Yeah. It wasn’t easy. I think when it first became clear that I was having doubts about my Christian faith and particularly through the period where I made clear my intentions to leave church and not believe anymore, I think the initial response from my wife was… She was shocked, and she was concerned. And rightly so, because faith is really important, and we met as believers, and we had shared a common love for God and each other. We’d got married under covenant before God. And so all these things were important. And I wasn’t naive to the impact that this would have on Liz, and so it was absolutely right that she responded initially with that shock and that concern, and you know, “What does this mean for us? What does this mean for our marriage?” And I tried to assure her that, “Look, we’ll find a way to carry on, and we’ll just have to kind of get through things.
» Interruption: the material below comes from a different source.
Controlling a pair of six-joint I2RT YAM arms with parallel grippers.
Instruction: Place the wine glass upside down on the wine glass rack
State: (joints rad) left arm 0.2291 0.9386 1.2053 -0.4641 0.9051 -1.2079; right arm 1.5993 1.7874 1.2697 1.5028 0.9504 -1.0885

I think probably the biggest challenge for Liz and the thing that she struggled with most was just kind of knowing how to respond around me. Knowing how to not push too hard. She certainly didn’t want to stop going to church herself, and she didn’t want to stop taking the children to church, and we agreed fairly early on. I think actually she was quite firm on that. She said, “This is your journey, but I don’t want this to result in the kids not going to church,” and I said, “That’s fine.” And I think probably, if I’m honest, I said, “That’s fine,” and then behind the scenes, whispered, “Don’t worry. I’ll get them somehow. They will hear what I have to say on this by some other gratuitous route.” So I think that was the initial response to that, and it was difficult. We had to kind of work things out. And there were difficult conversations. There were awkward moments. I think I probably said some things that were just a bit insensitive, really, that was just me blurting out kind of different, new feelings and thoughts that I’d had about the Christian faith.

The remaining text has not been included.